Stretching more than 30 feet in the air, a LinkNYC 5G kiosk on First Street and Second Avenue aims to make high-speed internet more accessible.

“They are definitely an eyesore,” Tony Agosto, a resident of East Village, said.

The kiosks offer free Wi-Fi, free charging, nationwide phone service, and other digital services.


What You Need To Know

  • Lawmakers and residents rallied at City Hall against the kiosks

  • Carnegie Hill Neighbors says they are concerned about preserving the historic aesthetic of the neighborhood

  • LinkNYC 5G kiosks are part of a citywide program to provide free high-speed internet and other services to people in the city

  • Alternatives to the kiosks were recommended by state Assemblymember Alex Bores include attaching technology to existing infrastructure

The installation of the 32 footers brings free 5G Wi-Fi and started in July of last year. Mayor Eric Adams said it will serve people in underserved neighborhoods.

LinkNYC 5G kiosks are part of a citywide program to provide free high-speed internet and other services to people in the city. (NY1/Justine Re)

“The reality is too many people don’t have access to phone service and don’t have access to free Wi-Fi,” Adams said in July 2022.

The agreement with the city requires the overwhelming bulk of the new kiosks to be built north of 96th Street in Manhattan or outside of Manhattan.

Some Carnegie Hill residents say new towers are slated there too and would violate the historic look of the neighborhood, which stretches from 86th Street to 96th Street and from Third avenue to Central Park.

“They will cast shadows emir heat and noise and radiate flashing images in some cases 24 hours a day,” Joanna Cawley, a member of Carnegie Hill Neighbors, said.

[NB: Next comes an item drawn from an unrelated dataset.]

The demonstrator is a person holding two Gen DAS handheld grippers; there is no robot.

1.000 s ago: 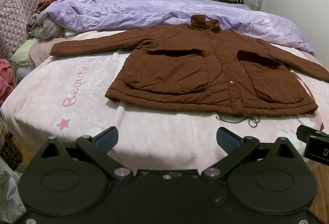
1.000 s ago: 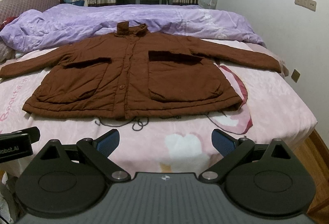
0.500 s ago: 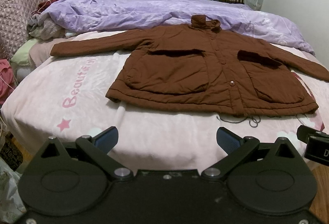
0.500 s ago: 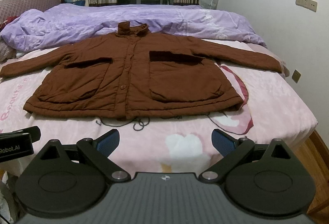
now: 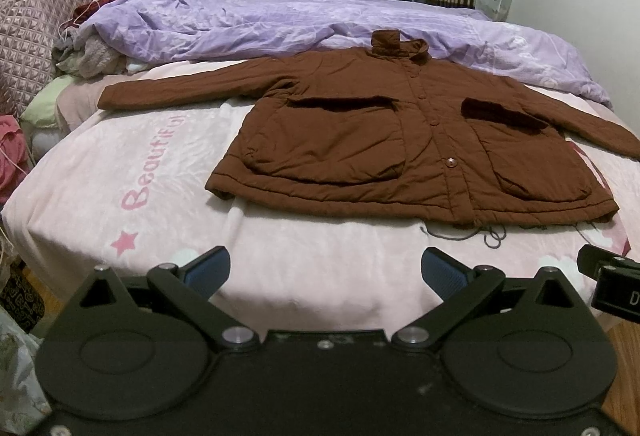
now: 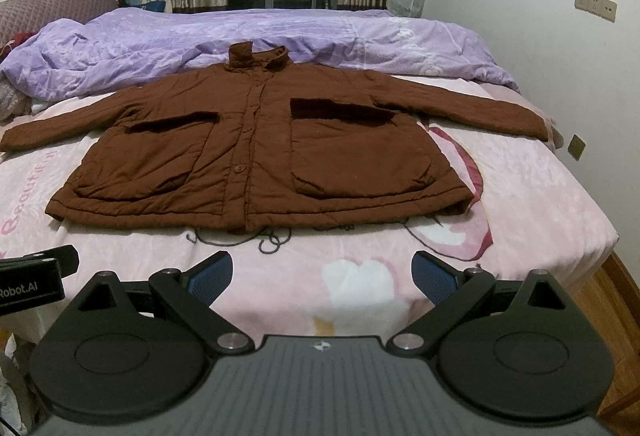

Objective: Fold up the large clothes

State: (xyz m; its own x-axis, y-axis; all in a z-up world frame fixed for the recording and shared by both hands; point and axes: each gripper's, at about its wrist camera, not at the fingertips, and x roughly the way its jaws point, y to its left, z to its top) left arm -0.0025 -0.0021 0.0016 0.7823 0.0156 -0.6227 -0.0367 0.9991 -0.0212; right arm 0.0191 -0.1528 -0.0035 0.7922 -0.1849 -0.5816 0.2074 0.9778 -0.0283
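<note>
A: Brown quilted fabric fills the middle of both views: a padded jacket [image 5: 420, 140] spread face up on the pink bedsheet [image 5: 140, 172], buttoned, collar toward the top of the frame against the purple duvet [image 5: 248, 24].

B: And the sleeves?

A: Both stretched out sideways. In the left wrist view one sleeve [image 5: 180, 92] runs toward the left edge of the frame. In the right wrist view the other sleeve [image 6: 472, 108] reaches the right side of the bed. A loose drawstring [image 6: 272, 242] trails from the hem just below centre.

B: What are the claws doing?

A: Nothing yet. The left gripper [image 5: 326, 272] sits at the bottom of its frame with its blue pads wide apart and only sheet between them. The right gripper [image 6: 322, 270] is the same, fully spread and empty. Both hang near the foot of the bed, apart from the hem.

B: So which step is this?

A: By my reading, the very start: the garment is laid flat and no fold has been made.

B: Next move?

A: Probably each claw goes out to a sleeve or shoulder, pinches it and carries it inward across the chest. The padding looks thick, so a deep bite would help, or the layers may slip.
</note>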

Protesters, including elected leaders, say there are other options that are less obtrusive and more aesthetically pleasing.

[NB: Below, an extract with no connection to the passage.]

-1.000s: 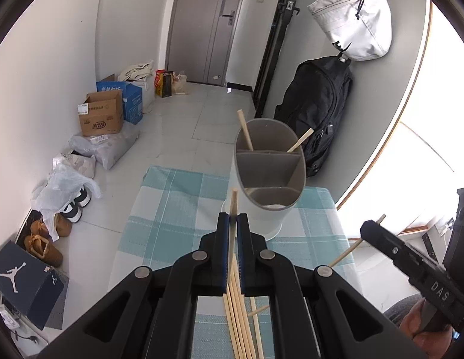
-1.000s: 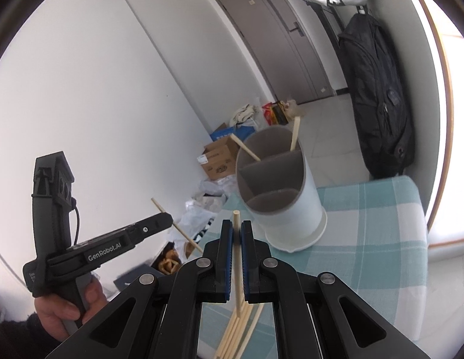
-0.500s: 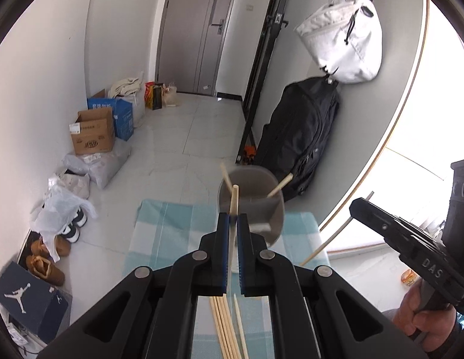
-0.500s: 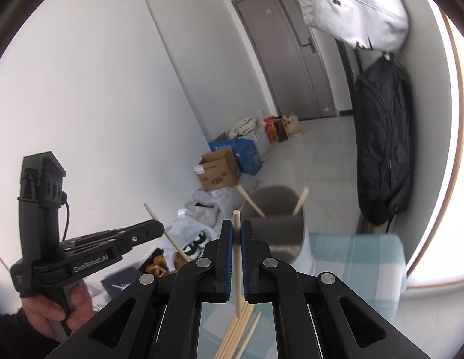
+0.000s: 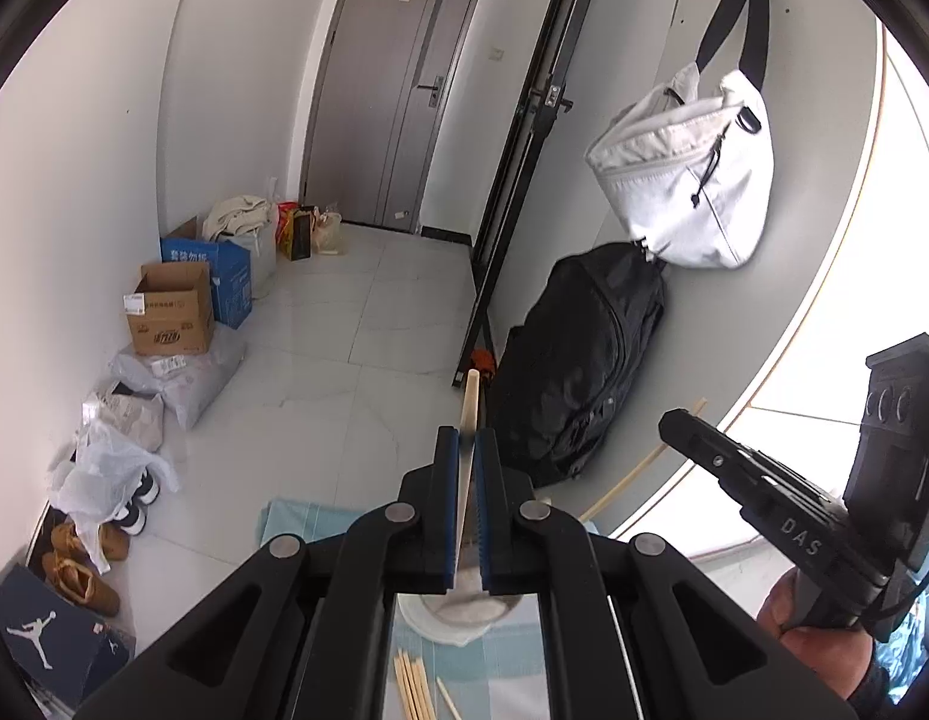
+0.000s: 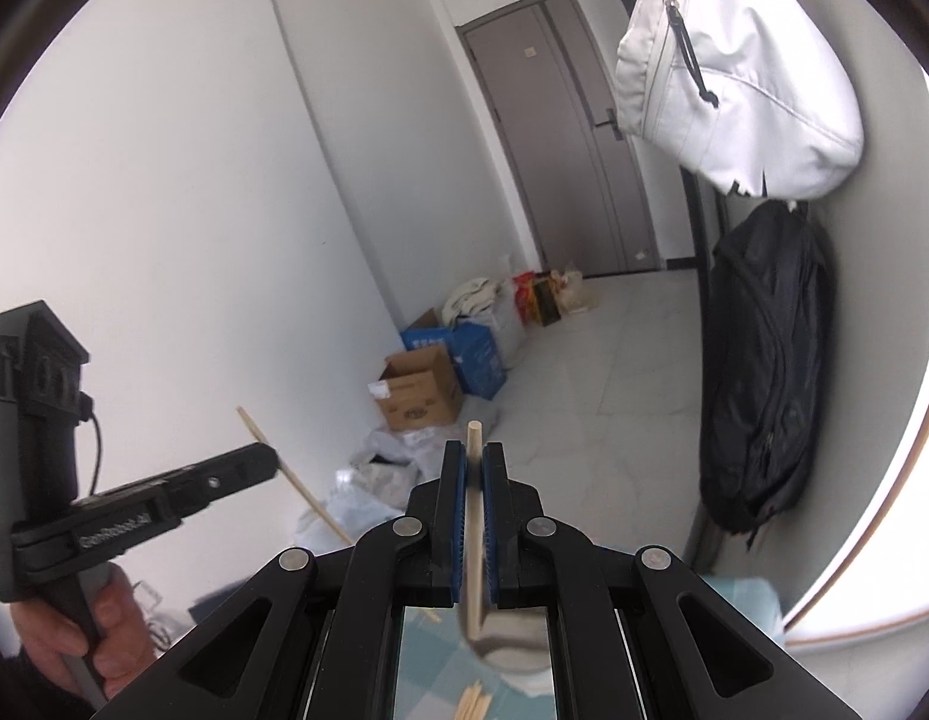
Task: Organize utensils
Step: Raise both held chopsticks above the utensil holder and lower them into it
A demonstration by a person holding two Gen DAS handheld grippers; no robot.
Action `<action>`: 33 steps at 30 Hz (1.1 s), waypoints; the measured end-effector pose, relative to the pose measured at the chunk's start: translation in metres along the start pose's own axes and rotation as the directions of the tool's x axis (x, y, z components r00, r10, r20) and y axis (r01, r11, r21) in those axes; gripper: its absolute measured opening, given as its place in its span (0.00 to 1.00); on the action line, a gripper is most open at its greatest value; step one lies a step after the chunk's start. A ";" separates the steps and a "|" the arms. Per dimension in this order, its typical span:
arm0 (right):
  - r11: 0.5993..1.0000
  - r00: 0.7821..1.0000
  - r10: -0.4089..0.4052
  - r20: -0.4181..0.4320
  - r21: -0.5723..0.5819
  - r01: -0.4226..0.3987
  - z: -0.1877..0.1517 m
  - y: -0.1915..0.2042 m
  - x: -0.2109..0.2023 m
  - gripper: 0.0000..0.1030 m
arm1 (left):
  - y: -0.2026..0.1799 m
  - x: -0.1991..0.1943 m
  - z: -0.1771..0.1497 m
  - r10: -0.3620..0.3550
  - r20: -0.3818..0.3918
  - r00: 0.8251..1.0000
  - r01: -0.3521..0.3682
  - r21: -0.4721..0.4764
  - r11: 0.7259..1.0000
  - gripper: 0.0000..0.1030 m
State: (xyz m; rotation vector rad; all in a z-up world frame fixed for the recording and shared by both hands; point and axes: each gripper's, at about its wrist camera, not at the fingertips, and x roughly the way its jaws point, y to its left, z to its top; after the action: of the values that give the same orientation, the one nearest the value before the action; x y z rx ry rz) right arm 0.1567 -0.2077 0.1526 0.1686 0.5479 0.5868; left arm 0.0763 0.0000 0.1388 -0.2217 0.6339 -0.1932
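My left gripper (image 5: 464,444) is shut on a wooden chopstick (image 5: 469,414) that stands upright between the blue pads. My right gripper (image 6: 475,456) is shut on another wooden chopstick (image 6: 474,516), also upright. Both are raised high above the table. The grey-and-white utensil holder (image 5: 458,615) shows only partly below the left jaws, and blurred below the right jaws (image 6: 512,654). Several loose chopsticks (image 5: 413,687) lie on the teal checked cloth (image 5: 296,519) near the holder. Each gripper shows in the other's view, the right (image 5: 686,429) and the left (image 6: 266,459).
A black backpack (image 5: 578,360) leans on the wall with a white bag (image 5: 698,174) hanging above it. Cardboard boxes (image 5: 170,312), plastic bags and shoes line the floor at the left wall. A grey door (image 5: 392,90) is at the far end.
Both grippers have risen and tilted up with their chopsticks. The holder has dropped from the middle of both views to below the jaws.
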 end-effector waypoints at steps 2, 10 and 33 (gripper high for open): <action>1.000 1.000 -0.012 0.003 -0.008 0.012 0.007 -0.002 0.008 0.04 | 0.000 0.006 0.005 0.000 0.001 1.000 0.000 0.000 1.000 0.01; 0.999 0.999 -0.052 -0.014 -0.015 0.052 0.012 -0.017 0.039 0.04 | 0.003 0.041 0.014 -0.010 -0.031 0.999 0.009 -0.023 1.000 0.01; 0.997 0.989 -0.028 -0.146 -0.073 0.017 -0.032 -0.031 0.102 0.05 | 0.012 0.104 -0.009 -0.117 -0.205 0.972 0.110 -0.047 0.993 0.01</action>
State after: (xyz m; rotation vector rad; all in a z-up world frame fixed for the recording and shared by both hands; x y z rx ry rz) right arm 0.2254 -0.1758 0.0713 0.0510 0.6696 0.5989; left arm 0.1544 -0.0157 0.0697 -0.2744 0.8337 -0.3188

“We deserve the best design possible for our streets and to re-utilize the existing infrastructure and that’s a big word that means street lights, newsstands, power pits so it does not unduly affect the effects of a historic streetscape while still increasing broadband access,” Simeon Bankoff, preservation consultant, said.

“Put it on top of street poles, it’s put it on top of buildings. We know there are other ways to do this and Link5G says this is the only way,” Assembleymember Alex Bores said.

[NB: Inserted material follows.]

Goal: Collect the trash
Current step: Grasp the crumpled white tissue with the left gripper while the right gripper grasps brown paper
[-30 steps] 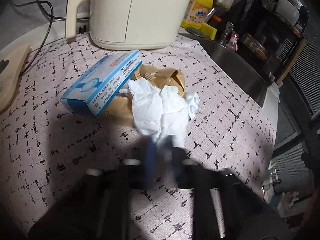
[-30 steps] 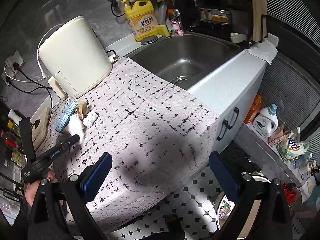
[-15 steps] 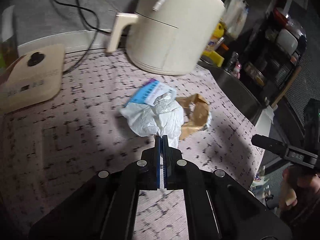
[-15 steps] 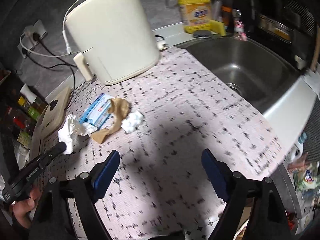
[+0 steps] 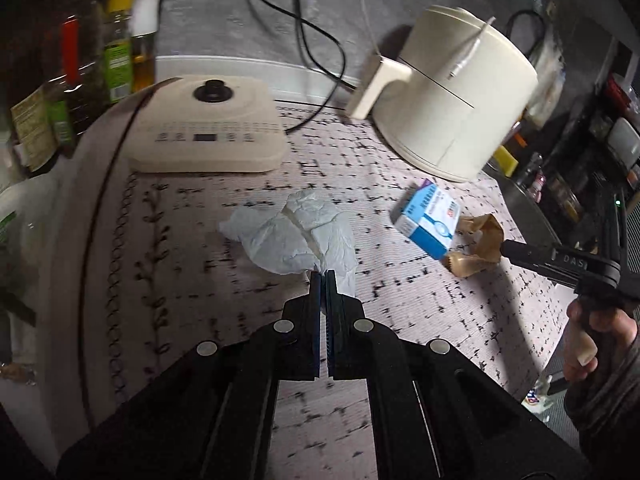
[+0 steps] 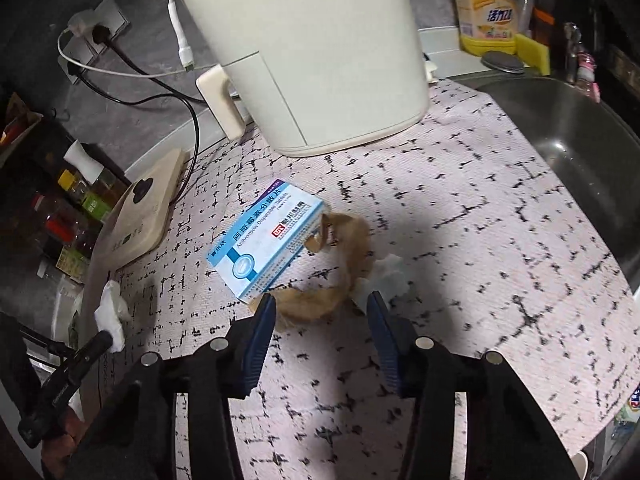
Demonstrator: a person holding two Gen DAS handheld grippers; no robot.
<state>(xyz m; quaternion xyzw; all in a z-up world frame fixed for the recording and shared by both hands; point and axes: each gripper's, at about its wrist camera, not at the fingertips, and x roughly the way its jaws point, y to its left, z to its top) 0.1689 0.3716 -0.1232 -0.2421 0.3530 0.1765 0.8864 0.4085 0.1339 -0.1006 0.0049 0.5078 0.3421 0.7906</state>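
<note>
My left gripper (image 5: pixel 324 276) is shut on a crumpled white tissue (image 5: pixel 292 236), held just above the patterned mat (image 5: pixel 180 280). In the right wrist view the same tissue (image 6: pixel 110 312) hangs at the far left. My right gripper (image 6: pixel 320 312) hovers low over a crumpled brown paper (image 6: pixel 320 304). Its jaws are closing, the paper lies between the blue pads, and they do not press on it. A blue and white medicine box (image 6: pixel 266 240) lies against the paper. A small white tissue ball (image 6: pixel 388 276) sits just beyond the right pad.
A cream air fryer (image 6: pixel 312 60) stands behind the trash with cables around it. A flat cream appliance (image 5: pixel 208 136) lies at the left, with oil bottles (image 5: pixel 116 40) behind it. The steel sink (image 6: pixel 580 152) drops off at the right, a yellow detergent bottle (image 6: pixel 486 12) beside it.
My left gripper lifted the white tissue off the pile and carried it leftwards. My right gripper swung in over the brown paper and its jaws narrowed.
</note>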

A City Hall spokesperson says, “n today’s digital age, reliable, high-speed internet is as essential as hot water and heat. That is why our administration views high-speed connectivity as a human right and is making major investments—like Link5G — to bridge the digital divide.”

Congressional representative Jerry Nadler submitted a letter requesting the FCC look over this plan.

NY1 reached out to the city to see when the towers would be installed on the Upper East Side and we’re waiting to hear back. Sources say the locations for Carnegie Hill have not been picked yet.